= WHAT TO WORK ON =
Transcribe the data below verbatim from the line with "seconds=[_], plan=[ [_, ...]" to the line with "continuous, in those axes". Include both of those lines.

= GIVEN ENTRIES =
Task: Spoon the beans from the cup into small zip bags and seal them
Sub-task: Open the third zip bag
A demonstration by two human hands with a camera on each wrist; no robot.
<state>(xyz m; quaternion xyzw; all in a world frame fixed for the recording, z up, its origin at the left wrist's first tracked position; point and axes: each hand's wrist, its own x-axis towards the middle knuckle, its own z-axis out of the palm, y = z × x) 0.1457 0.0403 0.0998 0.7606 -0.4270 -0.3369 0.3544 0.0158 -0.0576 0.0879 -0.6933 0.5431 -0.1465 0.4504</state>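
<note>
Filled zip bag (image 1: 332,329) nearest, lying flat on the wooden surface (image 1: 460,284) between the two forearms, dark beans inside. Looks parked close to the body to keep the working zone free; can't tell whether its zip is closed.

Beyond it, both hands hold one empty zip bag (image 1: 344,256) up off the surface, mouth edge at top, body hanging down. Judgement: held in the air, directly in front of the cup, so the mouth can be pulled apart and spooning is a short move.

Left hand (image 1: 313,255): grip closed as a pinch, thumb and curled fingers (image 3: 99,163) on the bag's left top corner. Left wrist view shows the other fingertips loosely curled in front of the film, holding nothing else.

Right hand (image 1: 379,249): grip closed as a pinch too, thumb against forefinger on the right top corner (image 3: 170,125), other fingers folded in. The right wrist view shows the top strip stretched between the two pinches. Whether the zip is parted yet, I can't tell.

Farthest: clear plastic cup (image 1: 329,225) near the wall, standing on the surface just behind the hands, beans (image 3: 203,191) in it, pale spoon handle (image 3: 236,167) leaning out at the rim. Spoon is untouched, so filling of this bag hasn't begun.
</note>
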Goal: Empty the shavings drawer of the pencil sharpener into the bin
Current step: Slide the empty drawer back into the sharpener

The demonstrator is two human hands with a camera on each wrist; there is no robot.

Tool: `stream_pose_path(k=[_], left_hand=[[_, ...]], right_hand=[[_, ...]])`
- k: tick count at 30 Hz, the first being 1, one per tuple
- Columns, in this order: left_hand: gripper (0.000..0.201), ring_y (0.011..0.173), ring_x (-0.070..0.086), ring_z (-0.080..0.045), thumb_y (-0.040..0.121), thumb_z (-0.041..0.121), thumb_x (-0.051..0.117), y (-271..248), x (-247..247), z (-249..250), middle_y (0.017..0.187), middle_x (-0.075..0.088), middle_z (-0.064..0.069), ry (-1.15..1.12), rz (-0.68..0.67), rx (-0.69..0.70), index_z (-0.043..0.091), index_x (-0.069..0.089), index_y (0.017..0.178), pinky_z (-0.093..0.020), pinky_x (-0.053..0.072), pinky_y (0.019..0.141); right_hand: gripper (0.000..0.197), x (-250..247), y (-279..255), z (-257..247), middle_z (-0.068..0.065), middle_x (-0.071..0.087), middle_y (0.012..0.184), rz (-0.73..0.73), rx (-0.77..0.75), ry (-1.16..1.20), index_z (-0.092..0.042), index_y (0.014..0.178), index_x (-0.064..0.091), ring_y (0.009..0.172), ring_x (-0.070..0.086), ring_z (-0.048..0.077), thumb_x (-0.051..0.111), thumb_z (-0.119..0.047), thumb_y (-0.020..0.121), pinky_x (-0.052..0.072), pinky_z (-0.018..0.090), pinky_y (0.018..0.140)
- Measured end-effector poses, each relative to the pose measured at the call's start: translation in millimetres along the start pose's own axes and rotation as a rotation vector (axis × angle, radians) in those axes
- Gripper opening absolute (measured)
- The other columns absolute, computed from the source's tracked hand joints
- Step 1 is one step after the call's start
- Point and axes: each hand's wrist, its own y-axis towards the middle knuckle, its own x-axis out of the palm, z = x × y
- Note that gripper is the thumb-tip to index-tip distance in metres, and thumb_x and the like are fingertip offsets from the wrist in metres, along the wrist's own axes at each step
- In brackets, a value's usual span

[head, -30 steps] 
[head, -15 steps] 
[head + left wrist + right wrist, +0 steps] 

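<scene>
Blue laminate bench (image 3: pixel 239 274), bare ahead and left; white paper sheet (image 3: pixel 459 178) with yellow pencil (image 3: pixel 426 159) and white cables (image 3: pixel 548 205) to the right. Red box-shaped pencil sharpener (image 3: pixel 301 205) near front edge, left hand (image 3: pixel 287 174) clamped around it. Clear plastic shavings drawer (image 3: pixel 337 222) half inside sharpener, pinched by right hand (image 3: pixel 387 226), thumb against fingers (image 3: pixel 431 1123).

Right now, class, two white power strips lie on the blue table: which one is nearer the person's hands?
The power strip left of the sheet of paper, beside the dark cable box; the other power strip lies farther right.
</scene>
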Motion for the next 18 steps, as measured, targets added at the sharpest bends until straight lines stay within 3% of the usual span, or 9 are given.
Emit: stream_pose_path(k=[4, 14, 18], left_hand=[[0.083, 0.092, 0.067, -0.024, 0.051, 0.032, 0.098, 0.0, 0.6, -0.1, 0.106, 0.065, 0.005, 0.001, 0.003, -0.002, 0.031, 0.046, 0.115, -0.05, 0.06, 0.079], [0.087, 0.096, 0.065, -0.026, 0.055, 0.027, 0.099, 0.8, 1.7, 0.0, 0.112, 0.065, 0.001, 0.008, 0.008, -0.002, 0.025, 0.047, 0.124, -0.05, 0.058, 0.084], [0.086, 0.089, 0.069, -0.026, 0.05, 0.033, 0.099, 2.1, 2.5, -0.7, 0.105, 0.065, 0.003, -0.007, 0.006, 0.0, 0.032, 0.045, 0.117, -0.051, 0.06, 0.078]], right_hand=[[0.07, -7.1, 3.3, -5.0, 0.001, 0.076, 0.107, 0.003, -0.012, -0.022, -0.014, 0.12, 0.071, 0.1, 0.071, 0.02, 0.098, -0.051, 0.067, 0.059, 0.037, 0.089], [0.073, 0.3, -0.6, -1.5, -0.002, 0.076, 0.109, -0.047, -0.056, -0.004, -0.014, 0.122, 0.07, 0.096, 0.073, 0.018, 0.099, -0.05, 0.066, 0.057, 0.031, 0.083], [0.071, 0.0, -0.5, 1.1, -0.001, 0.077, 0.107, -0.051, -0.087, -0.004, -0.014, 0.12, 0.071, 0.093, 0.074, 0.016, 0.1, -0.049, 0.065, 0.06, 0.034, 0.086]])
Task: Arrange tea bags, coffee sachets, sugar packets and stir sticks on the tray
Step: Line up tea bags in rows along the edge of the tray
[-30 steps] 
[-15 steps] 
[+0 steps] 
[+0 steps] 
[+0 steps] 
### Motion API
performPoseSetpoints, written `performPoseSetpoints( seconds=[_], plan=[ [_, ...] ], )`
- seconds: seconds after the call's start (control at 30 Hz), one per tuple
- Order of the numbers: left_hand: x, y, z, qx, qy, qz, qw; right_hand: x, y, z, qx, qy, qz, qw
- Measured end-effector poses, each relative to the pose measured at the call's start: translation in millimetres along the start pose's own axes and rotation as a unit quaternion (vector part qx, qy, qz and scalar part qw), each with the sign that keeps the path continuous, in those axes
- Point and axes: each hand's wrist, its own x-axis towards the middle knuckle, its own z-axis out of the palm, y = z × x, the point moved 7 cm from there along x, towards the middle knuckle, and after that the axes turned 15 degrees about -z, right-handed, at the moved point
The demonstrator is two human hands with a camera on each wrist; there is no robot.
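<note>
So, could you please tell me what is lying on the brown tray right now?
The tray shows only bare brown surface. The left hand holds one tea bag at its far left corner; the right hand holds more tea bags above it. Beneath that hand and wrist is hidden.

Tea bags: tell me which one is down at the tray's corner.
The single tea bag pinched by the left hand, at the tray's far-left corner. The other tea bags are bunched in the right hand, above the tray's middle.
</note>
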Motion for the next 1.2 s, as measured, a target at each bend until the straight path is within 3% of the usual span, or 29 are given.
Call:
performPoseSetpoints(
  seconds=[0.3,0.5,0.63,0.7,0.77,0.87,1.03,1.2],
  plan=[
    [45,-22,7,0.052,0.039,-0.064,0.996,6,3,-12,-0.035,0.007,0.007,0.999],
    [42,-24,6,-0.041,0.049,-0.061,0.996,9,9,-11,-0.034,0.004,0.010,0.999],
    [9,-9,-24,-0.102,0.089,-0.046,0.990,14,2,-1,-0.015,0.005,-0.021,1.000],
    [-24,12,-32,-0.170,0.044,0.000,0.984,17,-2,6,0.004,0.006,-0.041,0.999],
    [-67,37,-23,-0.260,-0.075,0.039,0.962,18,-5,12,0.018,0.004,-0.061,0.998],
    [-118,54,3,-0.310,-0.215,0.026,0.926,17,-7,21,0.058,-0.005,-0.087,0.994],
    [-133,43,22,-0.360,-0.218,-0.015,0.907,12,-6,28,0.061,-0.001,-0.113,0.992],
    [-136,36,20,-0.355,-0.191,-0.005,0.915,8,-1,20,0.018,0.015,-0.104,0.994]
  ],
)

= RESULT OF THIS TASK =
performPoseSetpoints, written `performPoseSetpoints( seconds=[_], plan=[ [_, ...] ], )`
- seconds: seconds after the call's start (control at 30 Hz), one per tuple
- Order of the numbers: left_hand: x, y, z, qx, qy, qz, qw; right_hand: x, y, z, qx, qy, qz, qw
- Measured end-effector poses, each relative to the pose measured at the call's start: translation in millimetres along the start pose's own axes and rotation as a unit quaternion (vector part qx, qy, qz and scalar part qw), each with the sign that keeps the path continuous, in those axes

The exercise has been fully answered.